TASK ITEM — Throughout the records below, find each line holding "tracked" and copy it.

[[ DATASET EXCERPTS open ]]

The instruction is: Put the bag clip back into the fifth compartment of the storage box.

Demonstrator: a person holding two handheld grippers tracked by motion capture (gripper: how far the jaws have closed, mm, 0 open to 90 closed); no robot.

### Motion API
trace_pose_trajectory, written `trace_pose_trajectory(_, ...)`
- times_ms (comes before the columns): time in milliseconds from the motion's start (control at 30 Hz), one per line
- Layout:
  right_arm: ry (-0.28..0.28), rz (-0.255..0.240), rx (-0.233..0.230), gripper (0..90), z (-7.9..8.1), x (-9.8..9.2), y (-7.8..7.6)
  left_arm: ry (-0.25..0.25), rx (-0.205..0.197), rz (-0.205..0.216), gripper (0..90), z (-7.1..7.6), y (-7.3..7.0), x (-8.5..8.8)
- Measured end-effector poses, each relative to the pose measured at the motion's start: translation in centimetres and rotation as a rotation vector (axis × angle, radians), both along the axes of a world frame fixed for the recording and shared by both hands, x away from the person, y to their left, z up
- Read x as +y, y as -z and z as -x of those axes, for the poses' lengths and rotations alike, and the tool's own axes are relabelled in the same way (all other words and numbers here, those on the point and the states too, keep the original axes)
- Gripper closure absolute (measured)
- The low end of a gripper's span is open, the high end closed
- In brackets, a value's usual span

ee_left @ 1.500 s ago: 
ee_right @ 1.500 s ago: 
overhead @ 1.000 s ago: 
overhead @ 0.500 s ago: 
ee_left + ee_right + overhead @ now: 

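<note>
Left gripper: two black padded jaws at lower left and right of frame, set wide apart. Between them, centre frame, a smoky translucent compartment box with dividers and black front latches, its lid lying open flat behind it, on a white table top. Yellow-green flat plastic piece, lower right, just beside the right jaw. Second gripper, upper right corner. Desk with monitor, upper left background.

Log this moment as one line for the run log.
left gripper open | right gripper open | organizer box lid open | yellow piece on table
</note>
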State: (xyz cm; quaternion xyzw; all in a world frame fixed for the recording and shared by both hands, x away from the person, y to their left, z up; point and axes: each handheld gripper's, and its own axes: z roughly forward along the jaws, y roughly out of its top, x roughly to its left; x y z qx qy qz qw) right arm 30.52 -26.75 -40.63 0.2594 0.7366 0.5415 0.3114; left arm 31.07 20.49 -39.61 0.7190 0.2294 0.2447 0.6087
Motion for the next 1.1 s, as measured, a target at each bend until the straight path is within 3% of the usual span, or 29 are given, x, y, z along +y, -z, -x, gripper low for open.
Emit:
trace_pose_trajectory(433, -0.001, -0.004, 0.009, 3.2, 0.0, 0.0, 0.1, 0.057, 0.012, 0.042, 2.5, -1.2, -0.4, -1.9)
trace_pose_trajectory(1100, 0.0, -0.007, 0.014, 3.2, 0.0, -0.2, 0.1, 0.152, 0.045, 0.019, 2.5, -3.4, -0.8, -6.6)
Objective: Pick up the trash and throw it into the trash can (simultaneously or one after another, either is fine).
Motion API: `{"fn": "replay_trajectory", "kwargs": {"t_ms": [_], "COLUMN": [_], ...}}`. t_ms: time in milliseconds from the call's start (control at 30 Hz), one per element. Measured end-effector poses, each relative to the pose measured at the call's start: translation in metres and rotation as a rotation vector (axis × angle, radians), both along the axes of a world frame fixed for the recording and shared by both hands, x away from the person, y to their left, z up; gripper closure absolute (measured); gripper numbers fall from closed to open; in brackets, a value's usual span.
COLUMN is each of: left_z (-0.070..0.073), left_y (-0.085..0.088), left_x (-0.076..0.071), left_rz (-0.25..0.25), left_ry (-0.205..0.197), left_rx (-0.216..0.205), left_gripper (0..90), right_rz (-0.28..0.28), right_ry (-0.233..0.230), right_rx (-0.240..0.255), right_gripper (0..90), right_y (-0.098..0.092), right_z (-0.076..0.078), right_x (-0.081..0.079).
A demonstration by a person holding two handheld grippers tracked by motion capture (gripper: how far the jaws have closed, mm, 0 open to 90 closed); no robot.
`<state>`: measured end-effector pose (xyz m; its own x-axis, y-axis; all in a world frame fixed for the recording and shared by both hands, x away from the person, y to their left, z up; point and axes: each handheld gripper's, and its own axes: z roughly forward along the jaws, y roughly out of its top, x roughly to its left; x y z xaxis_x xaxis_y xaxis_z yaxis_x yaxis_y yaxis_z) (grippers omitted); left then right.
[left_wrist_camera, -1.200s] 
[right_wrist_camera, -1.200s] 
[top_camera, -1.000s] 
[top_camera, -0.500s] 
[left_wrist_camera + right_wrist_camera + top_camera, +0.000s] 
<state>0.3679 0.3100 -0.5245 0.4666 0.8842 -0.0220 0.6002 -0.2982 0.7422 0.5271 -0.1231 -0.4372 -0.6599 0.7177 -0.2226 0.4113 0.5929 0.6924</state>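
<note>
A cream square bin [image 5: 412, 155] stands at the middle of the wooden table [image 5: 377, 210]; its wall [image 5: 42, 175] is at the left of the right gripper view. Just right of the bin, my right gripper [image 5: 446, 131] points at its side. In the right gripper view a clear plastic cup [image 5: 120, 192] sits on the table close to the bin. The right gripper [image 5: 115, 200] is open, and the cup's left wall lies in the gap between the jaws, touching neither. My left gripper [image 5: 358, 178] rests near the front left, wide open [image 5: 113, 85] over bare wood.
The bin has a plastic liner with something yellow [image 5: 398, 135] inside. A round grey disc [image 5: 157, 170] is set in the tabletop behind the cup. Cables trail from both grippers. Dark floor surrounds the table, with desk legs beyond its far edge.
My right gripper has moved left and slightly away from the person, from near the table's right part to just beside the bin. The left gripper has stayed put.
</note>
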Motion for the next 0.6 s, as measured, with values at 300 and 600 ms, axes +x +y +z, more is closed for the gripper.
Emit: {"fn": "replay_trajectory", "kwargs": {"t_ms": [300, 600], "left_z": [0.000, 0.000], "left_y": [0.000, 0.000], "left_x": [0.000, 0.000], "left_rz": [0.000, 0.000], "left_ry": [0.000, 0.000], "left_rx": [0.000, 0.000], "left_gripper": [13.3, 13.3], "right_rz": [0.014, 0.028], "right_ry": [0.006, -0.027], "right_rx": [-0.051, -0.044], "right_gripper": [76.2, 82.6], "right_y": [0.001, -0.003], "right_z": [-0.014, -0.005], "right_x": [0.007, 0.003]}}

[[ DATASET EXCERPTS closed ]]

OUTPUT OF THE TASK —
Demonstrator: a person holding two handheld grippers tracked by motion capture (gripper: how far the jaws have closed, mm, 0 open to 90 closed); no robot.
A demonstration by a person holding two handheld grippers tracked by motion capture (gripper: how far the jaws have closed, mm, 0 open to 90 closed); no robot.

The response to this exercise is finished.